## Task directions
Whenever a line in the data contains "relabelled", show that line.

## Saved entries

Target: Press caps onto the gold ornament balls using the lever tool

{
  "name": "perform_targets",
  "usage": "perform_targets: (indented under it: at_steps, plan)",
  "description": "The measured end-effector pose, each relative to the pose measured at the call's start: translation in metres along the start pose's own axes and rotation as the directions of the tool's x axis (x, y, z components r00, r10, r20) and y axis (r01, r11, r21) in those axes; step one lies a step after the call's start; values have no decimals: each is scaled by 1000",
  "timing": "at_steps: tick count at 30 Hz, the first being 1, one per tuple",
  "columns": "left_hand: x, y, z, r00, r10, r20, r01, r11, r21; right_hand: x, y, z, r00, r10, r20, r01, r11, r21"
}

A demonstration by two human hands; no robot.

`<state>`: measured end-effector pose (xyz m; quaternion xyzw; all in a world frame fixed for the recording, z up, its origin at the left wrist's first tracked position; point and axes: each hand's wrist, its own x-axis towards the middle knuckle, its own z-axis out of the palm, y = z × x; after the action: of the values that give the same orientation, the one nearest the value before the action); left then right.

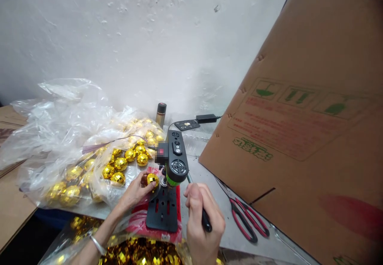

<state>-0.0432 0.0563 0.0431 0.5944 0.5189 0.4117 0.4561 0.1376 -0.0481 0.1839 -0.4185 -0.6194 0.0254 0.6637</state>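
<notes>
My left hand (138,191) grips a small gold mirrored ball (152,180) with thumb and fingers, close to the left side of a bench drill press (177,157). The press has a black body with a green band, and a slotted black base plate (162,211) sits below it. My right hand (204,221) is wrapped round the press's lever handle (206,220), whose black grip end pokes out of the fist. The tool tip under the press head is mostly hidden. More gold mirrored balls (120,164) lie to the left in a clear plastic bag (74,109).
A tall cardboard box (293,129) leans in at the right. Red-handled scissors (248,219) lie beside it. Behind the press stand a spray can (160,114) and a black power adapter (206,118). Several gold balls (143,253) fill a bag at the front edge.
</notes>
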Motion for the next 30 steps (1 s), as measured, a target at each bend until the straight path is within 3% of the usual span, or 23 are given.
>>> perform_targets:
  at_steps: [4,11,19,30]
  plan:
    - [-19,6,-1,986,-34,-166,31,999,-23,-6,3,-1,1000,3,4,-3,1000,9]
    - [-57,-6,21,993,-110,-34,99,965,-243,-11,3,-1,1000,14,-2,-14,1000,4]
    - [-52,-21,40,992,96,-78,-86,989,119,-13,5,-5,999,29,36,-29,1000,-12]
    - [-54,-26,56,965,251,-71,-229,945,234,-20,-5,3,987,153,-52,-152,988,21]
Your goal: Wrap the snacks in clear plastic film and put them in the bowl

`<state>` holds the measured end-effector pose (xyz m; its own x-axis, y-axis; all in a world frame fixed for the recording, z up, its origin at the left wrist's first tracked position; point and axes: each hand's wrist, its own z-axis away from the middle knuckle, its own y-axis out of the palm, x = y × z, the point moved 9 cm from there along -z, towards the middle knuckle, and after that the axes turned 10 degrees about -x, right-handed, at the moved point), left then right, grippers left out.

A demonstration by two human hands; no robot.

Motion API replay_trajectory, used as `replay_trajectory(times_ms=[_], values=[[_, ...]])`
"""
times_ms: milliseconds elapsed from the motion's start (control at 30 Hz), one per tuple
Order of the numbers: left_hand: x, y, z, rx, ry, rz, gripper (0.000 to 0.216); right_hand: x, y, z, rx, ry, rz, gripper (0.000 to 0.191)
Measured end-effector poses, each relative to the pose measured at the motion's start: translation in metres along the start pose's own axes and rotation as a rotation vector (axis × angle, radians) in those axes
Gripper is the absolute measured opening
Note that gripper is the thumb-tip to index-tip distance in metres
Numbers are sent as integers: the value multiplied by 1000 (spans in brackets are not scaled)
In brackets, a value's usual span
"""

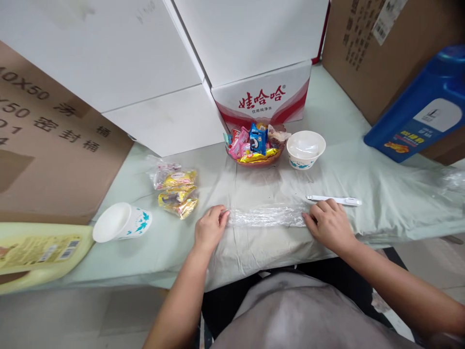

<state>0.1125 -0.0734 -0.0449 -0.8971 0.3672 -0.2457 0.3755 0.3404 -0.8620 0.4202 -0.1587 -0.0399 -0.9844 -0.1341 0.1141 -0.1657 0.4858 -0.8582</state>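
Note:
A clear plastic bag (267, 215) lies flat and stretched sideways on the pale green cloth (381, 189) near the table's front edge. My left hand (209, 228) pinches its left end with the fingers curled. My right hand (329, 223) presses and grips its right end, fingers bent. Just beyond my right hand lies a white sealing clip (334, 199). Further back stand a brown basket of wrapped sweets (256, 145) and a white paper bowl (305, 149) with something clear inside.
A filled clear bag of snacks (176, 189) lies at the left, and a white paper bowl (121, 222) rests tipped on its side. A yellow jug (36, 252) lies far left, a blue jug (421, 111) far right. Cardboard and white boxes (261, 97) line the back.

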Motion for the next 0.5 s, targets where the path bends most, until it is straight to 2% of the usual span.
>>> replay_trajectory(times_ms=[100,233,267,333,433,500], values=[[-4,-8,-1,-85,17,-50,19,-6,-5,0,-40,23,-54,21],[-27,-48,4,-378,80,-87,20,-8,-14,-1,-127,-7,-228,27],[-38,-54,7,-408,109,-58,18,-8,-13,-1,-119,-17,-226,29],[-66,-51,10,-331,207,57,15,-7,-5,-3,-75,-22,-173,31],[-109,-22,20,-50,336,158,24,-4,4,-6,-11,-20,-158,19],[-122,-3,27,76,339,103,32,-1,2,-5,0,-12,-254,12]])
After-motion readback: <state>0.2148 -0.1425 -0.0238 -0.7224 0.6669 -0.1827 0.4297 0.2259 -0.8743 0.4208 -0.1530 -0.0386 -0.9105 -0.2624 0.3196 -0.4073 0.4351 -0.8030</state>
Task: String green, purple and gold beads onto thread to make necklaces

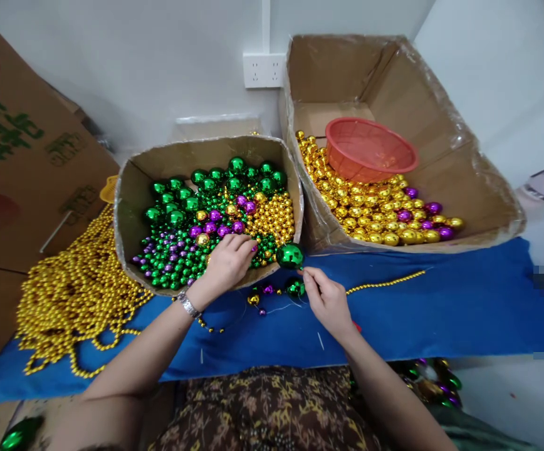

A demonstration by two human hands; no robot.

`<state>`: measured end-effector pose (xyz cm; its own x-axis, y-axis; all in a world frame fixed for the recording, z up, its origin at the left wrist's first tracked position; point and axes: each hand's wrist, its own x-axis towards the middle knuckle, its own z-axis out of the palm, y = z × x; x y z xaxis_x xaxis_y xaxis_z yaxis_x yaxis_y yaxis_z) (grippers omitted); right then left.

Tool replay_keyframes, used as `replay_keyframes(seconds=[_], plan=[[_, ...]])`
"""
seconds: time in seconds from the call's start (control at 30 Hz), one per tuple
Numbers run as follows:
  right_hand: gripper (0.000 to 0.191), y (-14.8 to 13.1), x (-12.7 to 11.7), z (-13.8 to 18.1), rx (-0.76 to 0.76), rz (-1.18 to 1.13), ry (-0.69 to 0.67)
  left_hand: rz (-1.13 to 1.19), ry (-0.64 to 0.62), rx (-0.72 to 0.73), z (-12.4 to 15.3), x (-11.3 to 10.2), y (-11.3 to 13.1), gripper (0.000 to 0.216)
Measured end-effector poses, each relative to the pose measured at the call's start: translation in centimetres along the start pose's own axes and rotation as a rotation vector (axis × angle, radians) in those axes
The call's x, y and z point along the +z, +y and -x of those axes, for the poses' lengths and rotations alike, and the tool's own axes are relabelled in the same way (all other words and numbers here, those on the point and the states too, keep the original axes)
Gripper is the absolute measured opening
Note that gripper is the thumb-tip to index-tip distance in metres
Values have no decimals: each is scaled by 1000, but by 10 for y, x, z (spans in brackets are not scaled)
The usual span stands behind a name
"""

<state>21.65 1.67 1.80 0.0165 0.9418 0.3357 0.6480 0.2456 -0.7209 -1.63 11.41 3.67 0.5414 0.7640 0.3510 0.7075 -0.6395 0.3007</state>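
Note:
My left hand point(229, 262) reaches into a small cardboard box point(126, 207) of green, purple and gold beads, its fingers curled down among the beads at the box's near edge. My right hand point(327, 299) pinches something thin just under a large shiny green ball point(289, 255), above the blue cloth point(441, 307). A short string of green, gold and purple beads point(272, 291) lies on the cloth between my hands. A strand of small gold beads point(385, 282) trails to the right from my right hand.
A large cardboard box point(441, 125) at the back right holds gold and purple balls and a red plastic basket point(370, 150). A heap of gold bead strands point(74, 294) lies at the left. Flat cardboard leans at far left. More beads sit by my lap.

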Motion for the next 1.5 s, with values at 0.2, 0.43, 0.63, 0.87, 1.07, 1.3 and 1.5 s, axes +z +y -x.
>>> replay_keyframes(seconds=[0.2, 0.43, 0.63, 0.87, 1.07, 1.3, 1.5], plan=[[22, -2, 0, 1, -8, 8, -8, -28, -190, 101, -19, 22, 16, 24], [21, -2, 1, 3, -8, -2, -11, 82, -196, 14, -25, 27, 19, 11], [22, -1, 0, 3, 0, -35, -22, 925, 31, -441, -19, -1, 16, 20], [22, -9, 9, 5, -77, -12, -81, 1560, 136, -805, -5, -16, 18, 25], [22, -11, 11, 7, -78, -20, -120, 1610, 149, -819, 0, -15, 18, 25], [22, -12, 11, 8, -76, -24, -128, 1641, 154, -825, 0, -13, 19, 25], [22, -11, 14, 9, -114, -6, -122, 1642, 167, -827, 0, -13, 19, 23]])
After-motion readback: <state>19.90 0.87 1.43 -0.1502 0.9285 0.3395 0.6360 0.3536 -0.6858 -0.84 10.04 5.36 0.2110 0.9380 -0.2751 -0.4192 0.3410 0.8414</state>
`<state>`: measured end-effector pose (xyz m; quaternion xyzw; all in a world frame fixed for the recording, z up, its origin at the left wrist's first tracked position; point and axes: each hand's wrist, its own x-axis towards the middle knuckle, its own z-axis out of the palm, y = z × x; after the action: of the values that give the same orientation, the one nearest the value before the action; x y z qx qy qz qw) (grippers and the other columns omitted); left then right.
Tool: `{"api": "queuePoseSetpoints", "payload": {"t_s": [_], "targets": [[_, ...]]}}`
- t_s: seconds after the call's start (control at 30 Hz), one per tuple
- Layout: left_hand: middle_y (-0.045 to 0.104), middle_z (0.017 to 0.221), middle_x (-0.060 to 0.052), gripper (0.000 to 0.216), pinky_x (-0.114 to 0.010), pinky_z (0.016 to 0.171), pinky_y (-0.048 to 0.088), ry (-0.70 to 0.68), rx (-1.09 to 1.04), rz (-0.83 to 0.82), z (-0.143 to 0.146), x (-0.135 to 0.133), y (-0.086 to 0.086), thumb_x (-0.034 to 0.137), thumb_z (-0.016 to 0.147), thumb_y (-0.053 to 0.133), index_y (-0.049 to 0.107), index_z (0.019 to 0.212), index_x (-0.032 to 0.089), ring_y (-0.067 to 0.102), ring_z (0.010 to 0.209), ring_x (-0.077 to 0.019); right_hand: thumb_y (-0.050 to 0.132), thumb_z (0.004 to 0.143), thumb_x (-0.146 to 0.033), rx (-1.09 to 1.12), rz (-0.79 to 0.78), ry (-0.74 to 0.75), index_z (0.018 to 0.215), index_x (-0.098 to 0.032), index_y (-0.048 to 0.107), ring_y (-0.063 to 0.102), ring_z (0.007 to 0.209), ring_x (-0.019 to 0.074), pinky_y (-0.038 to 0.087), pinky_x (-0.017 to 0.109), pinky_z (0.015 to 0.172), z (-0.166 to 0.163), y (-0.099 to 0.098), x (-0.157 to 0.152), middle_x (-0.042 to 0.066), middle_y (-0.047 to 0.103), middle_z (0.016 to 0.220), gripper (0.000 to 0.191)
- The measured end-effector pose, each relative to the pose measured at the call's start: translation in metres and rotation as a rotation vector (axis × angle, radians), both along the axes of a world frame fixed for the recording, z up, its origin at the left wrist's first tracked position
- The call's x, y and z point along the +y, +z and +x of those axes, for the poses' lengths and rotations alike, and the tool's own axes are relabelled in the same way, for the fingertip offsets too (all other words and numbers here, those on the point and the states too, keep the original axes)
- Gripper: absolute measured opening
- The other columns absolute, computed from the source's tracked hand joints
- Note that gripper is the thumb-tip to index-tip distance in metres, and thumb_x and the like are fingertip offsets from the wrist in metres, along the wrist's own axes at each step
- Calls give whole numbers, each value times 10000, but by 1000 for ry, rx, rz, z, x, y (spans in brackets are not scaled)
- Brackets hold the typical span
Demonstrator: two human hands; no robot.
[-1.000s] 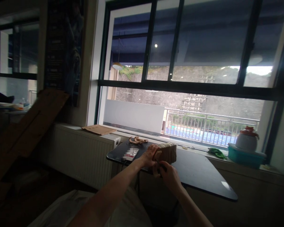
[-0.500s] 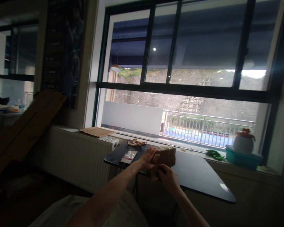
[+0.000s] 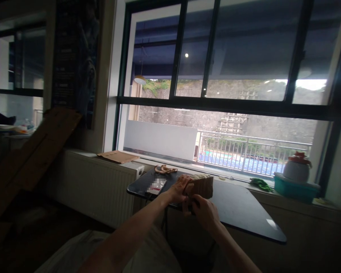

## Solved problem
The call's x, y and z point along the +z, +y and -x of those axes, for the poses' lengths and rotations alike, and the tool's own axes are relabelled in the same way (all other words and numbers here, those on the point and the states too, keep the original axes)
- The call's x, y and z point along the +y, +z and +x of those axes, for the poses' lengths and rotations alike, and the tool's own axes are relabelled in the same way, for the fingertip offsets too (all other words and numbers here, those on the point and the states too, keep the original axes)

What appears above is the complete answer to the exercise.